Running time analysis It is difficult to compute the running time complexity of Genetic Algorithm (GA) analytically, in term of Big Oh notation, due to its stochastic and randomized nature. Therefore, the running time of the proposed algorithm is measured and compared with other algorithms in terms of CPU time. The simulations are performed in MATLAB R2014a with Windows 7 operating system on a Laptop machine having the processor, Intel(R) Core(TM) i3-2350M CPU@ 2.30 GHz, and installed memory of 8 GB. The detail of the running time (in seconds) of different algorithms is given in Table 5.

4 Conclusion

In this paper, a new clustering validity index (CVI) is proposed.
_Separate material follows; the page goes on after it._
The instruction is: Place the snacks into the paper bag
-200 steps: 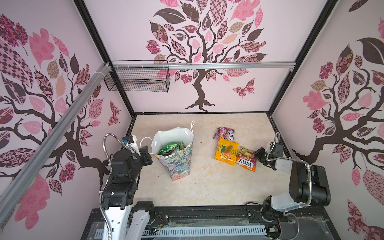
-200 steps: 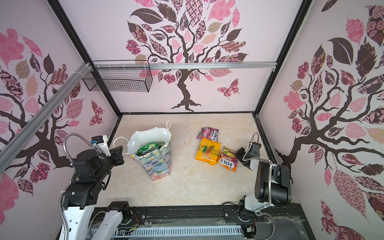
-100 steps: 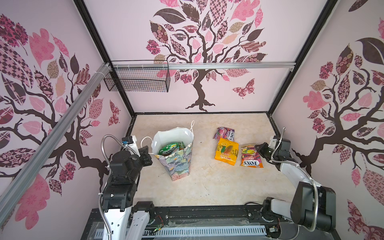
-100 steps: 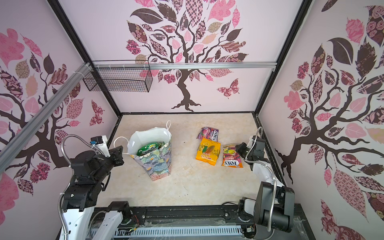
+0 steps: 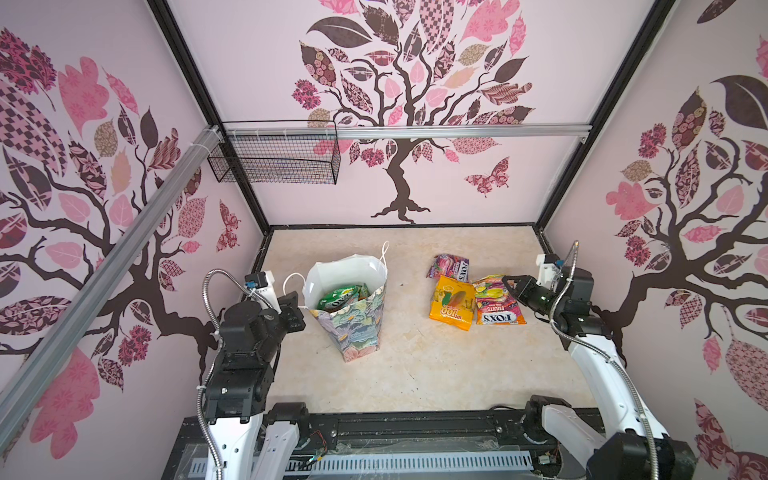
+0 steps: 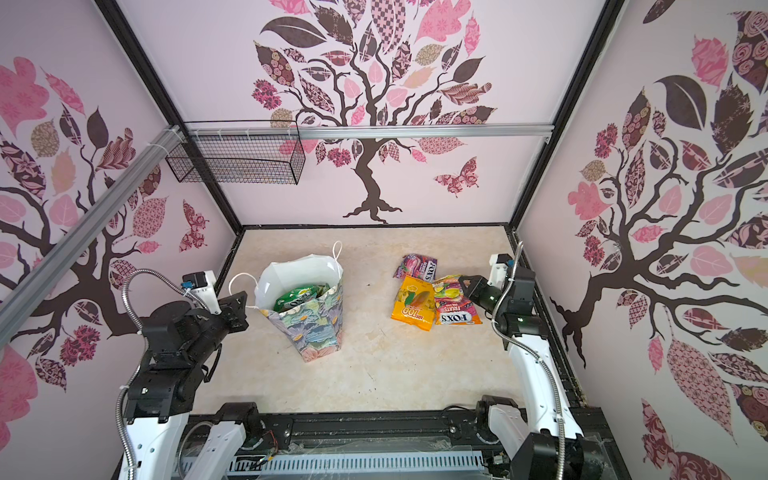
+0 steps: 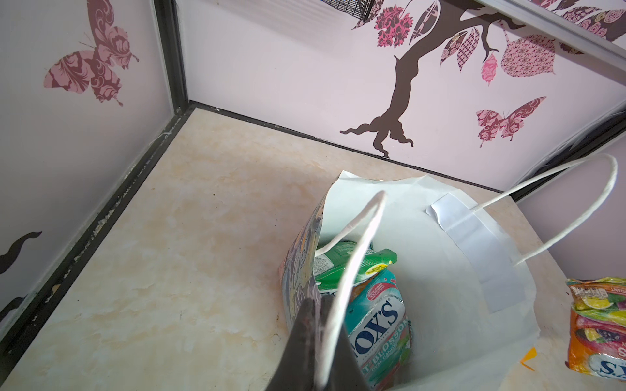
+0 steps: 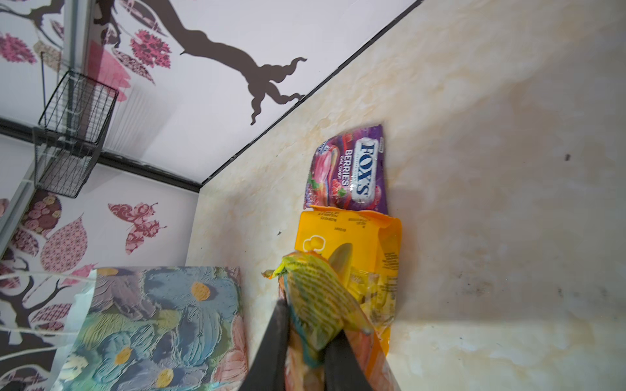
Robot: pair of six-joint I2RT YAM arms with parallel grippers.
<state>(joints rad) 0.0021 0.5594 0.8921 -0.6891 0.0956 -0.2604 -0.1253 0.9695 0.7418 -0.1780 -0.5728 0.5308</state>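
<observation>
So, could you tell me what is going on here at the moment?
A bag is being filled. The left claw pinches its rim, and the right claw is shut on an orange pouch beside a yellow pouch. A purple pouch also lies on the table; a green pouch and a teal pouch are already inside.

The bag (image 5: 357, 328) stands left of centre on the table (image 5: 415, 374), pouches (image 5: 338, 297) in it. Right of it, the Berries pouch (image 5: 449, 266) lies behind the 100 pouch (image 5: 453, 303), touching; the Fruits pouch (image 5: 496, 301) just right.
</observation>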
The proposed CVI combines the clusters overlap, global compactness and fuzzy separation. The clusters overlap determines that how much a particular data point belongs to the other clusters centroids. The global compactness determines that how much the points in a particular cluster are similar while the fuzzy separation looks for the difference among different clusters centroids. The better clustering/segmentation needs minimum overlap and minimum compactness while maximum separation. Furthermore, a genetic algorithm is applied to optimize the clusters/segments centroids. The clustering of super-pixels is performed in order to reduce the computational complexity. The proposed dynamic genetic algorithm automatically converges to the optimal number of clusters/segments, which have minimum overlap and compactness, and maximum separation. The algorithm runs for a different number of clusters K in the range [\(K_{\min }\), \(K_{\max }\)]. The number of clusters K, which best maximize the objective function is considered the optimal segmentation. For initialization, the opposition-based strategy is used in order to have a better start. Performance of the proposed algorithm is compared with six state-of-the-art image segmentation algorithms. The qualitative and quantitative results demonstrate that the proposed algorithm performs better compared to other state-of-the-art image segmentation methods. In future work, the image segmentation may be extended to semantic segmentation by incorporating saliency and attention networks [69, 70].